Section: Features

‘Women Who Worked’: Raya Kenney’s monumental idea

‘Women Who Worked’: Raya Kenney’s monumental idea

Raya Kenney ’25 | BRITTANY LIN

Buried in the pages of last December’s Omnibus Appropriations Bill is a personal dream come true for Raya Kenney ’25. After nearly a decade of lobbying Congress on behalf of her nonprofit organization, the National Memorial to the Women Who Worked on the Home Front Foundation, Kenney finally saw the legislation signed into law. Kenney and her foundation will now begin the lengthy process of building the monument. 

During World War II, as American men entered the war en masse as soldiers, millions of women joined the workforce, assuming positions such as factory workers, butchers, engineers, farmers, codebreakers, pilots and countless other jobs that kept the home front functioning.

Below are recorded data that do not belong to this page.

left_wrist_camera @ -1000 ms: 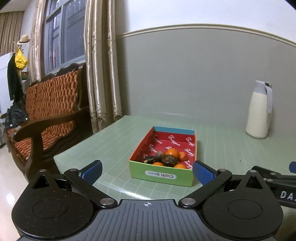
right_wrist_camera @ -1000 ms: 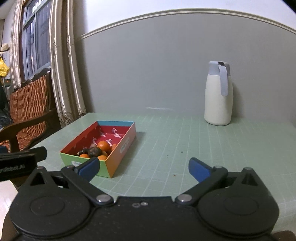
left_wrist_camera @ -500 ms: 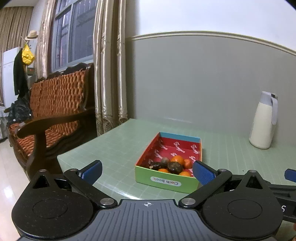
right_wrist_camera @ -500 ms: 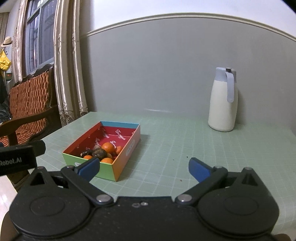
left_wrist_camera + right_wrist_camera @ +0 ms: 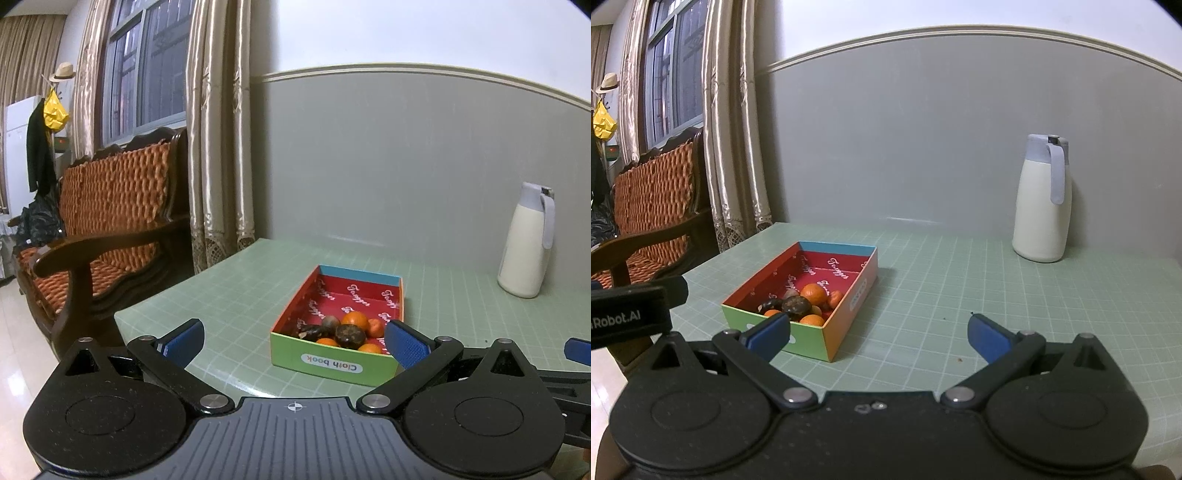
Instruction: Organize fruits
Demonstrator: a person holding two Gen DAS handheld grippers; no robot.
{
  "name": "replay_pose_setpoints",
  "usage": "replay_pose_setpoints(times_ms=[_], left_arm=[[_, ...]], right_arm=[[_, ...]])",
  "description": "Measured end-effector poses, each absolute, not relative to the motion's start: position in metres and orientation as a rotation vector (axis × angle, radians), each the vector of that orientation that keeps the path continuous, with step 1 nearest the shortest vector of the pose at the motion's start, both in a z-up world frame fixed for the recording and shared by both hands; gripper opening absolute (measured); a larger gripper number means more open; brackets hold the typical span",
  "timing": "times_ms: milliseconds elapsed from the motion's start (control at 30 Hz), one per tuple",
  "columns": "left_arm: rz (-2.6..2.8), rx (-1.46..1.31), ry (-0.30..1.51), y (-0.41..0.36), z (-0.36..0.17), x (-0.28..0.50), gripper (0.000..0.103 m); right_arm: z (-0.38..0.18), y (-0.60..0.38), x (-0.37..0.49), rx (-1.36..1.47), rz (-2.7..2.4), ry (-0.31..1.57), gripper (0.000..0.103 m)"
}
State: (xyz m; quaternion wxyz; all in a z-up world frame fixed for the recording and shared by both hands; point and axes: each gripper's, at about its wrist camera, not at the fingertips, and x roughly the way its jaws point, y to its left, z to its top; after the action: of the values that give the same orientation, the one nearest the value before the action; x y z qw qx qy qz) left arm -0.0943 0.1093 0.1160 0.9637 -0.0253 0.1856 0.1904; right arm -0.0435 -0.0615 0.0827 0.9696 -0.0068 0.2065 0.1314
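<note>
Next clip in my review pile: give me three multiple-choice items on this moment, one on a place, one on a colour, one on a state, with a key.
1. Where does the fruit lie in the box?
A. at the end nearest the cameras
B. at the far end
C. spread evenly

2. What colour is the box's inside?
A. yellow
B. red
C. white

3. How do the two claws stand?
A. both shut on fruit
B. one open, one shut
C. both open and empty

Key: 1 A, the oranges and dark fruit crowd behind the green "Cloth book" wall. 2 B, red lining with white script shows in both views. 3 C, the left claw and right claw have their blue fingers wide apart, holding nothing.
</note>
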Motion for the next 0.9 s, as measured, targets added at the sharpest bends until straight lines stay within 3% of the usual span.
replay_pose_setpoints(times_ms=[900], left_arm=[[0.357, -0.063, 0.372, 0.112, 0.115, -0.091, 0.103]], right_arm=[[0.0846, -0.0532, -0.0432, -0.036, 0.287, 0.404, 0.103]])
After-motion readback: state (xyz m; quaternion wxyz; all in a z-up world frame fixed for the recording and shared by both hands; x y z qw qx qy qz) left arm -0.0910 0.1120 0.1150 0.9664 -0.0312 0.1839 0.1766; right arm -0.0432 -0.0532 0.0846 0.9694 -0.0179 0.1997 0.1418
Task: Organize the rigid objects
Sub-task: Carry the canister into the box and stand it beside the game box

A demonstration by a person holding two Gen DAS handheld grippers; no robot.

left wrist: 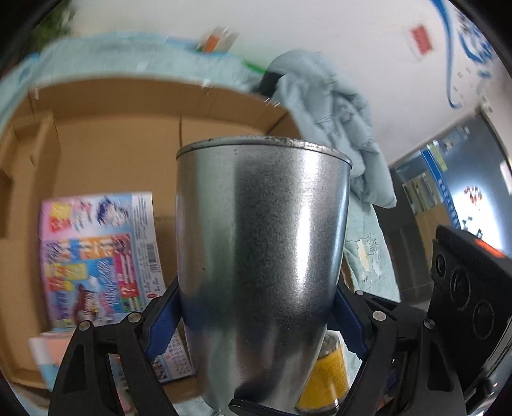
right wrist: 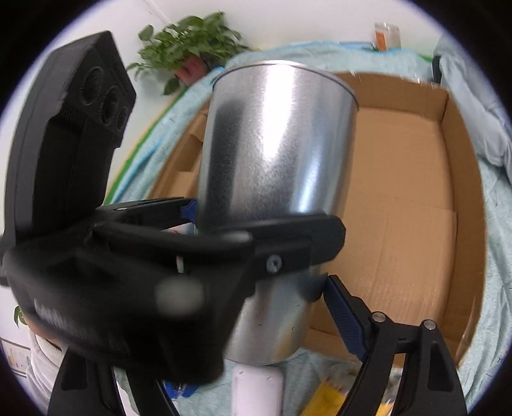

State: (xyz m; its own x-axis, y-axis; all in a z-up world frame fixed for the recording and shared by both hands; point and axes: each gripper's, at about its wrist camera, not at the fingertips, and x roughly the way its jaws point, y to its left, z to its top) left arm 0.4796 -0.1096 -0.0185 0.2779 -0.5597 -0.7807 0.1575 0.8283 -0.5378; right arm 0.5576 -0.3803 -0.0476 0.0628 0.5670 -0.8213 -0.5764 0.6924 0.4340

Known as “Rosies” after “Rosie the Riveter,” these women paved the way for future feminist endeavors that would carve out a more permanent place for women in the workforce and changed the course of history in the United States. Despite the incredible significance of their contributions, these women, whom Kenney calls the “Women Who Worked,” have received relatively little commemoration for their labor.

Kenney first learned about these women when she was assigned a school project in fifth grade to build a model monument to something that hadn’t yet been honored in Washington, D.C. “I had just watched ‘A League of their Own,’ and I absolutely loved it,” Kenney said. “And so I started researching about the women baseball players [from the movie], which led me into the ‘We Can Do It’ Rosie the Riveter poster and tons of other research about the civilian Women Who Worked during the war, so I was like, ‘Okay, I’m gonna build my model to them.’” Kenney immediately jumped into the design and construction process. “My mom took me to Home Depot and got all the supplies and I showed it to my teacher and she said, ‘You should try to get it built.’” 

Her idea for the monument features a series of pillars in a V formation, each labeled with one of 80 jobs that women held for the first time during the war. Kenney explained that the V shape has special symbolic significance: “During World War II, men and women of all different types would stand in a V at sports games and school assemblies to symbolize victory for the war. I thought that was a very cool connection.” Though there have been minor changes over the years, the basic idea for the monument has remained more or less the same. 

Kenney began the lengthy process of getting the memorial passed into law at age 11 by reaching out to her local congressperson. “I remember going into the office for the first time and being so nervous. But ultimately [it was] very exciting, getting to meet all of the legislative aides, all the people who actually talk to you in the office. It’s been really, really great.” Kenney also noted her excitement about connecting with congressional staffers, many of whom have their own relationships with Women Who Worked. “A lot of times in the meetings staffers will be like, ‘Oh, my grandmother worked,’ or, ‘I have a friend who knows somebody who worked,’” she said.

Although there has been a litany of setbacks — including the pandemic and a government shutdown — that Kenney has had to endure throughout the process, she stressed that there have been many uplifting moments too. A highlight of the experience for Kenney was being able to speak with surviving “Rosies” and talk about their time in the workforce. Her connection with them, including letter correspondence as well as in-person conversations, illuminated aspects of their effort that Kenney hadn’t previously considered. “It’s just been interesting to see how they all think about their work differently,” she said. “The way they talk about the independence that the work force brought them and the sense of capability that they weren’t able to have before the war. Just the blossoming of the ‘I’m capable of doing this’ spirit and also the impact they’ve had on people our age and younger, who now have so many opportunities that they wouldn’t have had.”

Public reception to the memorial has been overwhelmingly positive: “It’s been really fun to watch everyone get excited about this idea,” she said. “I think everyone is incredibly supportive of the idea; it’s bipartisan and just such a large effort. We have so few memorials and monuments and even streets named for women. So I think it’s vital that we get them more recognized in a place that people actually go to.” 

The next step will be collaborating with the National Parks Service to find a site for the monument to be built, and after that, Kenney will begin formulating the final design. Fundraising and outreach will be integral to moving the project forward, but much like the women she is seeking to honor, she is up for the challenge: “Ultimately, the reward is all the more sweet,” she said.